Picture Something Perfect

Story Reviews

»Picture Something PerfectReview«

Picture Something Perfect - main story image

Story

Title (4/5)

I like it's relation to photography and it links to your description nicely.
 
Foreward/Description (8/10)
 
It gives a nice introduction with no details given. Captivating so I will give you credit here. 
 
Appearance (3/5)
 
The poster looks rather plain and I don't know what to expect about the story looking at it; genre etc. But I do like the character chart and story status with pictures.
 
Plot (10/15)
 
Score as such due to the fact that this story is just beginning. I see a lot of possibilities for story development so there is potential in that area. 
 
So far you have brought the characters into the story smoothly and created interest in them from your readers so well done.
 
Some advice: Plan your story, take care of your and highlight.

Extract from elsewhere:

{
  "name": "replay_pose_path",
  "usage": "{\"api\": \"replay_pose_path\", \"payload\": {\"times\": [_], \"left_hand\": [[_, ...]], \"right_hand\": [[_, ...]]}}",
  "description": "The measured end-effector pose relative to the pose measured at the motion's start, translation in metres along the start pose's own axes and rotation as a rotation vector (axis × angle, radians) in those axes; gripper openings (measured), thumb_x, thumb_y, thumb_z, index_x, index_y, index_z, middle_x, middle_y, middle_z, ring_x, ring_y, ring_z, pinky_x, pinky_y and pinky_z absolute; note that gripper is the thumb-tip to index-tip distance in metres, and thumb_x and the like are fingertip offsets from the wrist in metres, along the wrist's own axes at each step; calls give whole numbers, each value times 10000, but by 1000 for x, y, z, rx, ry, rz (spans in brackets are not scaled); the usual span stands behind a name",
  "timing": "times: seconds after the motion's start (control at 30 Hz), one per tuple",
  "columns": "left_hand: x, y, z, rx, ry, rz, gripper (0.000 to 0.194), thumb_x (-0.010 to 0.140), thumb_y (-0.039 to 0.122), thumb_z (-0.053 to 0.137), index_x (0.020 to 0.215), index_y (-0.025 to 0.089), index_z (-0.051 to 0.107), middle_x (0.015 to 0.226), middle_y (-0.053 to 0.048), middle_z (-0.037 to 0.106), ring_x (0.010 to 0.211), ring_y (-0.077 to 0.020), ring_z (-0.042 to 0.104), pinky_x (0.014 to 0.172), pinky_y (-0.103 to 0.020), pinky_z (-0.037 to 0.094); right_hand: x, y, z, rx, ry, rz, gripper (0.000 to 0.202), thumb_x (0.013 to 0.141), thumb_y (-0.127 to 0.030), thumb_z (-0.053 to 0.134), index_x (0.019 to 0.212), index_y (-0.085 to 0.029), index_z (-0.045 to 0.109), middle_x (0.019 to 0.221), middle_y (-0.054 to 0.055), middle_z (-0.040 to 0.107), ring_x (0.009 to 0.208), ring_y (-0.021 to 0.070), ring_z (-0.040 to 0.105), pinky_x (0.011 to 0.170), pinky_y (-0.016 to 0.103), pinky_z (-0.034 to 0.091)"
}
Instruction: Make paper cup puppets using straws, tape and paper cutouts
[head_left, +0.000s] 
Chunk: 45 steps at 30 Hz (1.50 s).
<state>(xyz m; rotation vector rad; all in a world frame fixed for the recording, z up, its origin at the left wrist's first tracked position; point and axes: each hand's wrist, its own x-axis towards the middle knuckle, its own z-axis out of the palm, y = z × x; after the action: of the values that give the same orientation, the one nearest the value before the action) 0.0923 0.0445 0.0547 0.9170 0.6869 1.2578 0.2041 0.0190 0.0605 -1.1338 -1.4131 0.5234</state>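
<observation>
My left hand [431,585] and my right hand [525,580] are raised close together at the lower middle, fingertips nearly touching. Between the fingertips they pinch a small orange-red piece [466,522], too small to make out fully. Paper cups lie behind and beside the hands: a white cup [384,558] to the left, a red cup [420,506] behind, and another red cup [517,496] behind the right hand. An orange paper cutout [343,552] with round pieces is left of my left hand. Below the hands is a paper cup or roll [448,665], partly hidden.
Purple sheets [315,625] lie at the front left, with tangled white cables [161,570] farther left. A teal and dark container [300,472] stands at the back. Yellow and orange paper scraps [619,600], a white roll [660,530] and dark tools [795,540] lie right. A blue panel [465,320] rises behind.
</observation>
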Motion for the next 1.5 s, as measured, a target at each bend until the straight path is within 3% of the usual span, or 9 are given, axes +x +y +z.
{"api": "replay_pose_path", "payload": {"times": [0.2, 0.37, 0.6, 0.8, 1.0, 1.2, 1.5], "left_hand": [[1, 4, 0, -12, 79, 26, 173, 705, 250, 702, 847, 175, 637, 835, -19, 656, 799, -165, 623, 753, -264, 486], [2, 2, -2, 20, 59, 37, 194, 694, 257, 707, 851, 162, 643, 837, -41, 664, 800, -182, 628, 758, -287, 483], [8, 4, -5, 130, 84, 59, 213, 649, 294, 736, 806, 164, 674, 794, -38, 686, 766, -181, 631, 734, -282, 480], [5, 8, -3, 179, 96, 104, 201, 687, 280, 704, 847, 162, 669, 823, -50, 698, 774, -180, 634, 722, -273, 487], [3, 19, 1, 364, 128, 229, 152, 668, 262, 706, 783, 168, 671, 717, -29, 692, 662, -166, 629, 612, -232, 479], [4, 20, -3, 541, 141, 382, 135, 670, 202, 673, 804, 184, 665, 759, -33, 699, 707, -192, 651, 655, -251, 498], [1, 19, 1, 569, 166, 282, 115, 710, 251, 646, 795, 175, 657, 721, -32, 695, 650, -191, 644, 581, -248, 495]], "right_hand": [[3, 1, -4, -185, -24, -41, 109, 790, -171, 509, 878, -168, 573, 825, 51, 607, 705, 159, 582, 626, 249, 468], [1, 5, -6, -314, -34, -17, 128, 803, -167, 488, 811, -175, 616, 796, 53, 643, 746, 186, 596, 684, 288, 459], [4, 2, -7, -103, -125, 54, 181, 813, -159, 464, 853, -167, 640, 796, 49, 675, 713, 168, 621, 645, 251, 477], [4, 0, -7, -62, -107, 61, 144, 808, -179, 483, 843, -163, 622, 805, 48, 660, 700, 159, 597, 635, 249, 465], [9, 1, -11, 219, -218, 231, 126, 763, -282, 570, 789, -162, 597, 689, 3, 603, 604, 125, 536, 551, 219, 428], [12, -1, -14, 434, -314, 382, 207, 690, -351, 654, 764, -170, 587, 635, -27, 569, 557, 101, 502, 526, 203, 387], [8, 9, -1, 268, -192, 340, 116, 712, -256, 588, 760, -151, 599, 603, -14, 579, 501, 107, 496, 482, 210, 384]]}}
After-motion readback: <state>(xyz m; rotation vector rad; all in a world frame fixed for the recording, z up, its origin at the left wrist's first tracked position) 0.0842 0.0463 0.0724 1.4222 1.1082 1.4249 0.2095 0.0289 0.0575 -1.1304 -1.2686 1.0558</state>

Seems character centered as you introduced them as the "photographer" and "waitress". Think about how you're going to play their titles into the story.
 
Originality (11/15)
 
Hard to judge but I like the direction it's going with a hint of maturity and non highschool based.
 
Language (18/20)
 
Overall I can tell you have a grasp of the English language but note your phrasing and tenses at times. It almost seems as if you're translating from a different language. Also I admire your use of big words but too much may render it difficult to read for some readers in a fanfiction world. 
 
When using another language ie "lengua materna" you might want to do it in italics and perhaps even put the English meaning in brackets. Not everyone knows what it means. 
 
Flow (9/10)
 
So far so good, smooth and well-paced.
 
Characterization (7/10)
 
I do like how you have introduced the characters so far as the "photographer" and "waitress" but slight question on Anna's background; why does she have an English name and her sister not?
 
Also bear in mind when you mix so many cultures together. Korean girl working in a Japanese restaurant; Chinese man traveling the world and being able to converse in so many languages. Take note of the different cultures between Chinese and Koreans when you go into the meeting as well.
 
Overall Enjoyment (7/10)
 
I'm only reading a glimpse into the story, so far so good.
 
Reviewed by: eunhyuksgal
 
77/100!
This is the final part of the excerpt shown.